Secretary General of Swedish Social Democratic Party
- In office 1982–1992
- Preceded by: Sten Andersson
- Succeeded by: Mona Sahlin

Personal details
- Born: 1939 (age 86–87) Hunge, Bräcke Municipality, Sweden
- Party: Swedish Social Democratic Party

= Bo Toresson =

Swedish politician (born 1939)

Bo Toresson (born 1939) is a Swedish Social Democrat politician who served as the secretary-general of the Swedish Social Democratic Party between 1982 and 1992. He also served at the Parliament.

==Biography==
Toresson was born in Hunge, Bräcke municipality, in 1939. He started his career as a forest worker. He joined the Swedish Social Democratic Party in 1956. He was among the speech writers for Prime Ministers Tage Erlander and Olof Palme. Next he served as a local editor of a regional newspaper based in Bräcke.

In 1982 Toresson was appointed secretary general of the Social Democratic Party, replacing Sten Andersson in the post.
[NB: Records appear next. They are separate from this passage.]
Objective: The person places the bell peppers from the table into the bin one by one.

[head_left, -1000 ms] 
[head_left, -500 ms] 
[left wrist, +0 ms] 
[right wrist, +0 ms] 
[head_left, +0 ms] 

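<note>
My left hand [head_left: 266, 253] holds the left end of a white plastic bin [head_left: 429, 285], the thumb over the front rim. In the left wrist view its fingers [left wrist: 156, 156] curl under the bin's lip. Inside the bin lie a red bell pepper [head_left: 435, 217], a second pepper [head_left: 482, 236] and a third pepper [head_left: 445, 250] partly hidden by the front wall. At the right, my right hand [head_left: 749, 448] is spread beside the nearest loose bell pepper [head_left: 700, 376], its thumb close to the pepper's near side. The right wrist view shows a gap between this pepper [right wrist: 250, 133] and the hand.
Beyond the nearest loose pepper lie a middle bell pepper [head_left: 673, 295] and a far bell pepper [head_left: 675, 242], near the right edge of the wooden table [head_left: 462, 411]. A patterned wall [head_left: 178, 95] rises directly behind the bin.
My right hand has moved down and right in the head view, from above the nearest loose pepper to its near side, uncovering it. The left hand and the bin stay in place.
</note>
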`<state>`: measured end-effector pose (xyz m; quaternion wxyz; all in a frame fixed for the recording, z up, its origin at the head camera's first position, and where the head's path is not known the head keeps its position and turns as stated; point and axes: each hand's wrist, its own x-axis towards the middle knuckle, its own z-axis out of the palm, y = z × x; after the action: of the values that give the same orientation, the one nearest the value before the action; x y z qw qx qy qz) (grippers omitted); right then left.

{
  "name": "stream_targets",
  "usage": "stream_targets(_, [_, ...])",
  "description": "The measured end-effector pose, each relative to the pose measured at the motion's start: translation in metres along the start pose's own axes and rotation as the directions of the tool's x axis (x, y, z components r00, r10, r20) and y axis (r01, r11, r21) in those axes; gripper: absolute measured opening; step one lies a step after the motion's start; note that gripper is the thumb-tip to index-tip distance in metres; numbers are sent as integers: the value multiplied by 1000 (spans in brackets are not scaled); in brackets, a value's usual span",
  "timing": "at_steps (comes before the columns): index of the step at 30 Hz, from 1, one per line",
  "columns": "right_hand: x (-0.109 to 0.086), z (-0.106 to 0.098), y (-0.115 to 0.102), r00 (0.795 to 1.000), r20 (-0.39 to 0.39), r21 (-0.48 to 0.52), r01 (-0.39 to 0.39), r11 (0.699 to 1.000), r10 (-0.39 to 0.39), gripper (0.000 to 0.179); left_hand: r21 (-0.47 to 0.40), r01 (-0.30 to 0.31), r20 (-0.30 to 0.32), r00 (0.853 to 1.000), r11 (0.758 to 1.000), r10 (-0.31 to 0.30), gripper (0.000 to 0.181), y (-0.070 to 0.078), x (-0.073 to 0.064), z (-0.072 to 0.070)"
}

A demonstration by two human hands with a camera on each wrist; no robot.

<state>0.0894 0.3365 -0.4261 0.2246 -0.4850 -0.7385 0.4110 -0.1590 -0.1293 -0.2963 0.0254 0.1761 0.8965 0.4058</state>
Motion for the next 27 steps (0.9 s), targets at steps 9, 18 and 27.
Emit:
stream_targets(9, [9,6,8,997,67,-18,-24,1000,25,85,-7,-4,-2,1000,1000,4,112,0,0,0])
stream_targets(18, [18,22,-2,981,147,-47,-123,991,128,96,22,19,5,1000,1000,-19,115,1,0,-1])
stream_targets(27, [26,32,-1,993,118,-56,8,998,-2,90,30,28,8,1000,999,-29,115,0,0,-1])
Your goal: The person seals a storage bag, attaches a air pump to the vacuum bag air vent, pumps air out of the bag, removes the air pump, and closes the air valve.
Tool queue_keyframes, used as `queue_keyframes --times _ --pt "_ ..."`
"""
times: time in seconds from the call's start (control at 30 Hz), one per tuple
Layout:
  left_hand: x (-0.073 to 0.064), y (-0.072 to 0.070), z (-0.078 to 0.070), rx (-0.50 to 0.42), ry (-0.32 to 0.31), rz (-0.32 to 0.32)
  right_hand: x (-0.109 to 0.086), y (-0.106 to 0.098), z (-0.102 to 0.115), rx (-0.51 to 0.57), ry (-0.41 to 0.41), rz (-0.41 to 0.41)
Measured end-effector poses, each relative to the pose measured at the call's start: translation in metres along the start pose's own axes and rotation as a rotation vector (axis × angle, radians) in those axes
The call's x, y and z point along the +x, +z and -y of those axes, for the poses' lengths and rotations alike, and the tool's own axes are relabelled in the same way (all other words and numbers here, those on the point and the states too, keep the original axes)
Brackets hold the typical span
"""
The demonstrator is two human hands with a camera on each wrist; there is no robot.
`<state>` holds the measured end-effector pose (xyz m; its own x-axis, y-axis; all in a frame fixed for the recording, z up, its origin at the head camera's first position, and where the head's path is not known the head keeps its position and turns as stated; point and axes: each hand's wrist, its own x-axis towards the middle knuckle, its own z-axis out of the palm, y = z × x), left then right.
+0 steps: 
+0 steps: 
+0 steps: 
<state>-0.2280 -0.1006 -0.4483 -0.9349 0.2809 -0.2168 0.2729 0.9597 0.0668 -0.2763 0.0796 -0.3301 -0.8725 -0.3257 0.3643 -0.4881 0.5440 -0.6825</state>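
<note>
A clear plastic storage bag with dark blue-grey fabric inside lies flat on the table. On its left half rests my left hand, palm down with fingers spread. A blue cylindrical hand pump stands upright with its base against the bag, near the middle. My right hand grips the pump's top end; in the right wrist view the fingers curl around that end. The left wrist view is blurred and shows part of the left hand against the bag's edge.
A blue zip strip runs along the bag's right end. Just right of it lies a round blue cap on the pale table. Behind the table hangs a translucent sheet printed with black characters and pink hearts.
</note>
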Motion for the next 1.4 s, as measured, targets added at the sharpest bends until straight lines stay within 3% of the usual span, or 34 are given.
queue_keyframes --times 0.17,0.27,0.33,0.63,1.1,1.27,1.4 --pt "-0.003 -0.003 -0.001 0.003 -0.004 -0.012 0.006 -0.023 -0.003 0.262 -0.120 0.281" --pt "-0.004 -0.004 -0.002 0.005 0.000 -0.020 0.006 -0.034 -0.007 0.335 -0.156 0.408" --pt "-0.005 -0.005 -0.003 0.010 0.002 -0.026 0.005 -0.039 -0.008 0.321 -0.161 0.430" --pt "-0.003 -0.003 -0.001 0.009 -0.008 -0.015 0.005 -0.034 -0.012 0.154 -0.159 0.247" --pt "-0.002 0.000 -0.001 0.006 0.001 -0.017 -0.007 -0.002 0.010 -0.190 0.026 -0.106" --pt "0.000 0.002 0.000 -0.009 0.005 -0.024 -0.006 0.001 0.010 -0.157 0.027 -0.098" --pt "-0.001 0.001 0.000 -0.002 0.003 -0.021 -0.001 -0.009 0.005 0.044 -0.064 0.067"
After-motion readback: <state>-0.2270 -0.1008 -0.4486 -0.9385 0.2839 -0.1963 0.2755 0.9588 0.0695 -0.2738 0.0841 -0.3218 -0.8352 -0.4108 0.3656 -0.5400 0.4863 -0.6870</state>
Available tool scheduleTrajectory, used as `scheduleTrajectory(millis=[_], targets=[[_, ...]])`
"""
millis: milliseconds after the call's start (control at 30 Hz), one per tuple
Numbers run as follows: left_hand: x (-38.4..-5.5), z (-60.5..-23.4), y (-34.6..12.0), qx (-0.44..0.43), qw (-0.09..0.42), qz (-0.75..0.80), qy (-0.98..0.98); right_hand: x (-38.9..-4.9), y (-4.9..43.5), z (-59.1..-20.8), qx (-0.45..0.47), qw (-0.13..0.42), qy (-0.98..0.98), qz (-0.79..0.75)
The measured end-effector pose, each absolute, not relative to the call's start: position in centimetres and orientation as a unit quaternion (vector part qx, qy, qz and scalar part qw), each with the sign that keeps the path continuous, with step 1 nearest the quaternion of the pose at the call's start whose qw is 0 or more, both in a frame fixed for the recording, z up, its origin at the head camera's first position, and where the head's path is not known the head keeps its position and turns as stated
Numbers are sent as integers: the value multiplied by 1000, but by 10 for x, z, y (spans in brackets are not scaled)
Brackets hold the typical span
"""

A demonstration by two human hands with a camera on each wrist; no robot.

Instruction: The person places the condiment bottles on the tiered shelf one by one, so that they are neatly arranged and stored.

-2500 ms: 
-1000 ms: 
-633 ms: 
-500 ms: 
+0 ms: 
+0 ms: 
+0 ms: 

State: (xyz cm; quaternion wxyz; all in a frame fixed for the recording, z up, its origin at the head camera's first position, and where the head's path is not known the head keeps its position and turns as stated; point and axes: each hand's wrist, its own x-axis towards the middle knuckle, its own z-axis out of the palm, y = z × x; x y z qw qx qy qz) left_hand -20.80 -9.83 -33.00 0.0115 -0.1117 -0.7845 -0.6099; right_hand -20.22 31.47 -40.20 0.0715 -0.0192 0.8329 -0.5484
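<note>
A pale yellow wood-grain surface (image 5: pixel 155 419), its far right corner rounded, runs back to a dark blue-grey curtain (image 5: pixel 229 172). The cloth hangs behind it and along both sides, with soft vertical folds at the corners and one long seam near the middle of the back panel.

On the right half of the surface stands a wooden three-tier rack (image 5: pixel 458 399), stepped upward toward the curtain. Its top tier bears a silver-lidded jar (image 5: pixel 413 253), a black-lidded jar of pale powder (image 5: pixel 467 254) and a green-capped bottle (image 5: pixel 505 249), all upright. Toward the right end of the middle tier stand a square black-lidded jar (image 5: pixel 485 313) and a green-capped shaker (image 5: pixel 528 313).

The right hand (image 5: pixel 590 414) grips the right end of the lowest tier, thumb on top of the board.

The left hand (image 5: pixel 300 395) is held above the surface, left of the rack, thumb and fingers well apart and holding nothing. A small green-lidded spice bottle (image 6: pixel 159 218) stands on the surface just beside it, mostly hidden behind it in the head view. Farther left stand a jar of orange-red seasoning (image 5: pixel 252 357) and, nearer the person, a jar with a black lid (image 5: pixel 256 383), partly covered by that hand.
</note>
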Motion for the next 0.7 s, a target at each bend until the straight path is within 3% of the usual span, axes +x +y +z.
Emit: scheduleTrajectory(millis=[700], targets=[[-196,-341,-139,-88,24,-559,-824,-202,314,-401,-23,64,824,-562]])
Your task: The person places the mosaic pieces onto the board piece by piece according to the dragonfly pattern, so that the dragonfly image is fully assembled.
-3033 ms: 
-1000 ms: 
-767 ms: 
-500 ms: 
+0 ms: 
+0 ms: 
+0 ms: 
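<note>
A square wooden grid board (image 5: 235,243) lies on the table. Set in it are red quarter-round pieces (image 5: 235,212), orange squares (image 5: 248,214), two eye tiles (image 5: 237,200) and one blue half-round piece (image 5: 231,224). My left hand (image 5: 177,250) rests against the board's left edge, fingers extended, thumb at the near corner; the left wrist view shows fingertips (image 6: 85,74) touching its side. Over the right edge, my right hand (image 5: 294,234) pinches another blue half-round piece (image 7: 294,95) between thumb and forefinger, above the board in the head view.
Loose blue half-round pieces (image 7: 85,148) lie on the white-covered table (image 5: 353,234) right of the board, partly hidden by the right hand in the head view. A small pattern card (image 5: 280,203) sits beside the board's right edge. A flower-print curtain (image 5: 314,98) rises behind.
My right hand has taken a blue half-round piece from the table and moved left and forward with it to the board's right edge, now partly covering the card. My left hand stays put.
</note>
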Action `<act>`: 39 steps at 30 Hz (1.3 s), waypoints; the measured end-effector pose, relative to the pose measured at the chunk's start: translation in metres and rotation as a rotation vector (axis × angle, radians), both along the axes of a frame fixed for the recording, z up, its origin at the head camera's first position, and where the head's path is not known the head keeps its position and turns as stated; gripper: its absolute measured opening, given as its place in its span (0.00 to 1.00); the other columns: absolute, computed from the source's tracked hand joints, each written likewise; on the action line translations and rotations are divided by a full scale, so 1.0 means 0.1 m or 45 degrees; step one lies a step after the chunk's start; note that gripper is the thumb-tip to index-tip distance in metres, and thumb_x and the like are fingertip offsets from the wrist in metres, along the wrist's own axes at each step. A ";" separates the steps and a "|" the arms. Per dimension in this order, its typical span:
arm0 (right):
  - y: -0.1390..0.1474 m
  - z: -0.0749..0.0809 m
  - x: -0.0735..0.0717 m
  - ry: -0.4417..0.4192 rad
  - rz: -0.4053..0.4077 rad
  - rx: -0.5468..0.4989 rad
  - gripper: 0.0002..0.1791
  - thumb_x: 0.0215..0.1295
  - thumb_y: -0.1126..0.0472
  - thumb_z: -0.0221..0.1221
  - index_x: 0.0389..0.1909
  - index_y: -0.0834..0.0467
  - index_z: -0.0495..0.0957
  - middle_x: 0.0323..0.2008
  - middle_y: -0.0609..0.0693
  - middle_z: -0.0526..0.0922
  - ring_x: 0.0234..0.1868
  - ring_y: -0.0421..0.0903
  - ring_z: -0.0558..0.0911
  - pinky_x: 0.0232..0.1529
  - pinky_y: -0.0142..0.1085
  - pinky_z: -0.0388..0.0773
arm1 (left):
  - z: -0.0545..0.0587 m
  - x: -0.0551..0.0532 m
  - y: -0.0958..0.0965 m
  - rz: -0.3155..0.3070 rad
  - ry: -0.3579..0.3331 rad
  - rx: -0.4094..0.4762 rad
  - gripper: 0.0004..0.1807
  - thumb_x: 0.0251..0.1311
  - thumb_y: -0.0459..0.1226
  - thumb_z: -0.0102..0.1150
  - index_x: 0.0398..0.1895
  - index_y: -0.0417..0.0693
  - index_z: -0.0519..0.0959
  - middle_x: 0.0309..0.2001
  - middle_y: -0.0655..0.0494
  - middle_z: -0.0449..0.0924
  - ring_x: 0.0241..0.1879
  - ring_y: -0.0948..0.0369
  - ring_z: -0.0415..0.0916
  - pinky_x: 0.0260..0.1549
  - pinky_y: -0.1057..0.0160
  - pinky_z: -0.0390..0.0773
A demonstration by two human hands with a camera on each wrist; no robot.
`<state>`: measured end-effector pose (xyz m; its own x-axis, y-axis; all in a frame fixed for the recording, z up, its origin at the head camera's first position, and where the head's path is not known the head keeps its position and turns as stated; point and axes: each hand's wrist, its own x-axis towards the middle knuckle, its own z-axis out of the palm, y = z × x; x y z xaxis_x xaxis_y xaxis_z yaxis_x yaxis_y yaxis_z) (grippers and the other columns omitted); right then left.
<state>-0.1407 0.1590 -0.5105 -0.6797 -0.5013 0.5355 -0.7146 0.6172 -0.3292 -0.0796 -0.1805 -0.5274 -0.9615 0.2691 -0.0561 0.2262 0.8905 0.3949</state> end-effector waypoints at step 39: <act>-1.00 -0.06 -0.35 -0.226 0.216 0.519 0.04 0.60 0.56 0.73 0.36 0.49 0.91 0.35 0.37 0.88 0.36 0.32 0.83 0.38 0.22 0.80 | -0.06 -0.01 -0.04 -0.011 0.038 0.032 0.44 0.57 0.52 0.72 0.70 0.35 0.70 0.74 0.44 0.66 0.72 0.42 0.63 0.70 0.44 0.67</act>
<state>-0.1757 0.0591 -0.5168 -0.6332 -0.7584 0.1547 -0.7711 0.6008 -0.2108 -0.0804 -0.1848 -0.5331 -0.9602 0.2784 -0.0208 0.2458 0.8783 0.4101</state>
Toresson's tenure ended in 1992 when Mona Sahlin was appointed as secretary general. He was a member of the Parliament in 1991. Then Toresson was appointed by the Social Democratic Party to the European Forum for Democracy and Solidarity which was established to assist the formation of democratic political parties in the former communist countries. The forum was based in Brussels, Belgium, and he remained in office until 1996. Toresson was elected as the chairman of the Swedish Hunters' Association shortly after his return to Sweden in 1996 and held the post until 2003.